At the forest’s edge she encountered a carriage exactly like the one from her dreams. It was taking Master Lupu Zidaru to Bucharest.
He was renowned at the time for his writing. He wrote divinely and could imitate anyone’s hand and style. A master forger with a distinguished clientele.
He was the first to listen to Saveta with full attention, without interrupting her, encouraging her to recount even the long nights when she dreamed only of veal brain and the scent of orange peel or hot frying pans. Lupu lived the story intensely, shedding tears alongside her whenever the tale demanded it—especially when it reached the bandits. Saveta, suddenly emboldened, would have liked to describe in detail her weeks in the forest, but the forger raised a finger to his lips. The first thing we must do, he said, aligning himself—without explanation—with her dream, is have lunch.
Saveta entered an inn for the first time—a place she would never forget, with rounded windows and white tables. There she ate breaded brain at last, and I won’t lie: from the first bite, a veil lifted from her forehead. She was still herself, but she saw everything more clearly, understanding at once that a god had placed a hand on her shoulder.
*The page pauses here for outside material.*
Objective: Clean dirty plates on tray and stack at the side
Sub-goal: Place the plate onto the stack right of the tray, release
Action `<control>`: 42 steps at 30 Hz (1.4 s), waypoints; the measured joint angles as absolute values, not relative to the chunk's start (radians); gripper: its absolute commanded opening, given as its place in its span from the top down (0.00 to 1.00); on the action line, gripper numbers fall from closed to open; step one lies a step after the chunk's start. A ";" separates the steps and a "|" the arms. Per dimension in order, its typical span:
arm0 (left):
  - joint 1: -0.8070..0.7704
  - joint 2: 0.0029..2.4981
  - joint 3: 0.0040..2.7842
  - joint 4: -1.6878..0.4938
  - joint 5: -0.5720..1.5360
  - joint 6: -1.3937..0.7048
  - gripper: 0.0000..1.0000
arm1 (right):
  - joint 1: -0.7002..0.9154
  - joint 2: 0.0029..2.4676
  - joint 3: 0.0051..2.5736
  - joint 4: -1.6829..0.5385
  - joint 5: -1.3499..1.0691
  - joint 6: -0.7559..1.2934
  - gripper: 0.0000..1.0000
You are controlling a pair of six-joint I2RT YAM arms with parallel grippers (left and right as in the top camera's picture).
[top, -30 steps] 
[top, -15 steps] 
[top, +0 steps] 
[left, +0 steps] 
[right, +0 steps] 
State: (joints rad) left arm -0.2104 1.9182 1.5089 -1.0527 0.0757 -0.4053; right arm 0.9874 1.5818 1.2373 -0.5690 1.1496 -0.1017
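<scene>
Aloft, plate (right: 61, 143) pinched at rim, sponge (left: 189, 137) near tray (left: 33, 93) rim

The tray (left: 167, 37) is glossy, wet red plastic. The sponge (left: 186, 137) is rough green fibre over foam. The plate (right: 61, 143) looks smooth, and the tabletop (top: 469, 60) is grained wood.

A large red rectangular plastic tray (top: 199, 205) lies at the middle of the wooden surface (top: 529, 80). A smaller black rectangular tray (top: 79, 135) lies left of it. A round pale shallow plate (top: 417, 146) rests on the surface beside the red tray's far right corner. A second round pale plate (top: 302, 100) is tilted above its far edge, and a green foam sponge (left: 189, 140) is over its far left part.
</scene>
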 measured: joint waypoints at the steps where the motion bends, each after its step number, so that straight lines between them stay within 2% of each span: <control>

She perfected her writing beside this accomplished artist and soon after was initiated into the occult arts of forgery. Whenever she faltered or made a mistake, she was given breaded brain, and everything became clear again. It was not the food itself, nor its flavor, that mattered, but the spiritual bond with the animal that had lived, seen the world, and harbored its own hopes. There was a force in that bond, one that urged her each morning to rise from bed, shape her eyebrows, slip into velvet shoes, and run to the nearest butcher for a fresh brain taken from a calf’s skull.
Day after day, brain after brain, until one autumn Saveta was able to imitate the princely hand. She had not quite reached the throne she dreamed of, but she signed with full conviction, choosing her name according to the changing rulers—some more pompous, others worn thin by time. Decrees, tax exemptions, letters of recommendation—all could be bought from Saveta for five thalers.
At some point she realized the fortune of having met the forger, a man who had finally lowered his ear to her desires.
In our times she would have been forgotten, but since this was the luminous eighteenth century, Saveta, out of gratitude, took the man’s name. In truth, she had become more than she had ever wished: she could be anyone.
Thus we find her in a court case in 1747, under the name Saveta Zidaru, fined two hundred thalers—not for fraud, as one might think, but for dressing improperly, wearing trousers bought from the Hungarians, and for smoking a hookah in front of the palace.
With this story in mind I went to the Gaudeamus Book Fair, which explains why, instead of chatting about the newly published The Depraved Man of Gorgani, I ended up dancing a waltz—via Shostakovich.